Munis de pancartes et scandant des slogans hostiles, les manifestants ont dénoncé ce qu’ils qualifient de « recyclage politique », estimant que les anciens responsables n’incarnent plus les aspirations actuelles de la population. Parmi les griefs majeurs évoqués figurent la gestion controversée des fonds du FODEL (Fonds de Développement Économique Local), ainsi que la démolition de l’ancien marché central, un épisode qui reste profondément ancré dans la mémoire collective des habitants.
À ces critiques s’ajoute la question de l’âge avancé de certains anciens dirigeants, jugé incompatible avec les exigences de dynamisme et de renouveau exprimées par une jeunesse de plus en plus engagée dans la vie publique locale.
Dans les coulisses, des tentatives de médiation ont pourtant été entreprises. Une réunion tenue au domicile d’un ancien maire, en présence de figures locales dont Soti Kemo, visait à fédérer les différents acteurs autour d’une liste consensuelle. Mais cette initiative s’est heurtée au refus catégorique des jeunes candidats, déterminés à imposer une nouvelle génération de leaders.
D’autres pistes ont également été explorées, notamment celle de solliciter le soutien de personnalités influentes telles que le général Mathurin Bangoura ou encore Savane, dans l’optique d’obtenir un appui décisif depuis Conakry pour la validation de certaines candidatures.
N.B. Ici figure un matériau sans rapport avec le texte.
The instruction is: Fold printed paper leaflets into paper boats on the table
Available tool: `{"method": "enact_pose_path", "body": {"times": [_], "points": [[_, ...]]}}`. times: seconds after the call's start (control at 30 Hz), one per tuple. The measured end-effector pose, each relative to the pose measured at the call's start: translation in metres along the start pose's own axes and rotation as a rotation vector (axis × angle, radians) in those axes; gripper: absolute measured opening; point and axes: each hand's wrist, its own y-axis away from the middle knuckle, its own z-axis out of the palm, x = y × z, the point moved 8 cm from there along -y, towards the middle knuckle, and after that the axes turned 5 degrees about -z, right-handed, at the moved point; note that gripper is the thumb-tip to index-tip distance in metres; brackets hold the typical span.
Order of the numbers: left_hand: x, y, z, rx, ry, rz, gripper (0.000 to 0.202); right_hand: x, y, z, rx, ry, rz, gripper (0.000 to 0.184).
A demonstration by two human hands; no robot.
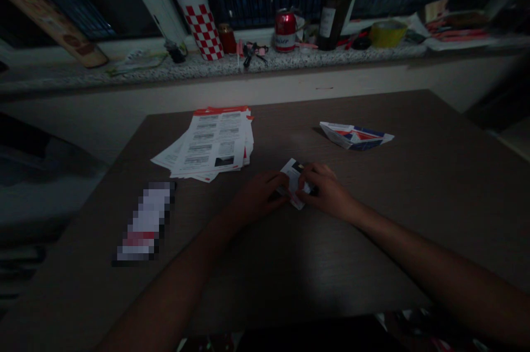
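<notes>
A small folded sheet of printed paper [294,172] lies at the middle of the dark table, between my two hands. From the left, my left hand [265,192] pinches its edge with curled fingers. On the opposite side my right hand [323,186] has thumb and fingers closed on the paper. The fingers cover parts of the folds. Beyond my right hand sits a folded paper boat [356,138] in white, blue and red. A stack of printed sheets [213,145] with red top edges lies beyond my left hand.
A phone [146,219], blurred out, lies on the table [269,280] at the left. Behind it runs a granite windowsill [165,74] bearing a red-and-white checkered bottle [202,26], a red can [285,31], a dark bottle [331,18] and a yellow tape roll [388,33].
</notes>
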Motion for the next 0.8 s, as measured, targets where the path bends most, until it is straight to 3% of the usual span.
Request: {"method": "enact_pose_path", "body": {"times": [0.27, 0.53, 0.8], "points": [[0.001, -0.001, -0.001, 0.003, 0.004, -0.018, 0.024, -0.004, 0.000, 0.001, 0.015, 0.054, -0.033, 0.016], [0.000, 0.000, -0.001, 0.004, -0.006, -0.019, 0.024, -0.009, 0.008, -0.010, -0.092, 0.013, -0.269, 0.020], [0.000, 0.001, -0.001, 0.023, -0.007, -0.017, 0.028, -0.012, 0.016, -0.014, -0.204, 0.070, -0.378, 0.029]]}}
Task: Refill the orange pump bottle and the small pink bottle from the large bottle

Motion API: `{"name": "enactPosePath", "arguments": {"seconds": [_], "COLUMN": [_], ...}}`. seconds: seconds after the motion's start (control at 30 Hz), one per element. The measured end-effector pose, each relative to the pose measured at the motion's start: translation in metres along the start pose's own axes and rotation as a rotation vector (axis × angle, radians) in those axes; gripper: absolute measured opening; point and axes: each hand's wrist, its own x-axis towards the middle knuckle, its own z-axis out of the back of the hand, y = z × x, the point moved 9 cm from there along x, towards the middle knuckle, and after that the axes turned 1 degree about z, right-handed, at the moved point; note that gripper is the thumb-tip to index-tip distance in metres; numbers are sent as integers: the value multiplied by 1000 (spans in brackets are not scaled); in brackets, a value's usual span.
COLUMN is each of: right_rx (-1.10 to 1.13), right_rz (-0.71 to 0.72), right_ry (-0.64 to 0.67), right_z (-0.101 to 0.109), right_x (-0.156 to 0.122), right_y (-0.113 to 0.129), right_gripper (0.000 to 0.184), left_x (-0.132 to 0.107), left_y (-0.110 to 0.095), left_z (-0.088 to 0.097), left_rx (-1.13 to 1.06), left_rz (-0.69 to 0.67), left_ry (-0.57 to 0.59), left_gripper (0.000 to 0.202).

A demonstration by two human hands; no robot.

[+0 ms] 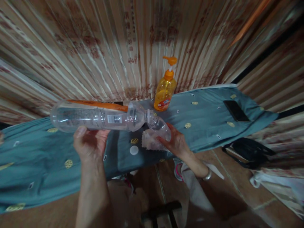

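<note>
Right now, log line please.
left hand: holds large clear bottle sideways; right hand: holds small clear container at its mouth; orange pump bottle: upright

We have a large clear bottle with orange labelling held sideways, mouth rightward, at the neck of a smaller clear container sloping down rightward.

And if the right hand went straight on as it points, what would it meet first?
Beyond the small clear container it holds, the right hand would probably meet the large bottle's neck; depth is unclear.
</note>
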Motion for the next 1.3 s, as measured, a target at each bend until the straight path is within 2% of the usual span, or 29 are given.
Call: {"name": "enactPosePath", "arguments": {"seconds": [0.2, 0.33, 0.47, 0.53, 0.9, 0.97, 1.17, 1.3], "right_rx": [-11, -14, -36, -39, -24, -26, -25, -15], "right_rz": [26, 30, 14, 24, 16, 24, 26, 7], "right_ry": [-25, -8, 0, -6, -10, -14, -7, -1], "right_z": [2, 1, -1, -1, 3, 4, 4, 4], "right_x": [-1, -1, -1, -1, -1, -1, -1, -1], "right_y": [2, 3, -1, -1, 1, 1, 1, 1], "right_gripper": [62, 62, 64, 65, 67, 68, 67, 65], "left_x": [-1, -1, -1, -1, -2, -2, -1, -1], "left_y": [-1, 1, -2, 1, 4, 0, 3, 2], "left_z": [2, -1, -1, -4, -8, -4, -9, -7], "left_rx": [-4, 19, 3, 29, 6, -5, 42, -3], "left_rz": [-24, 3, -30, 15, 23, -20, 40, -3], "left_ry": [-51, -12, 10, 44, 26, -27, 22, -2], "left_gripper": [31, 32, 30, 31, 31, 31, 34, 32]}}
Là encore, aucun consensus n’a pu émerger.
Dans ce climat de division, plusieurs figures montantes de la scène politique locale, dont Bassekou Amirou Dramé, Aly Badara Camara, Mamadou Saliou Keïta et Hamza Dansoko, ont désigné des représentants chargés de coordonner les actions et de porter la voix des jeunes candidats dans les discussions à venir.
À quelques semaines des échéances électorales, la situation à Boké laisse présager une compétition particulièrement disputée, sur fond de revendication de renouveau et de rupture avec les pratiques du passé.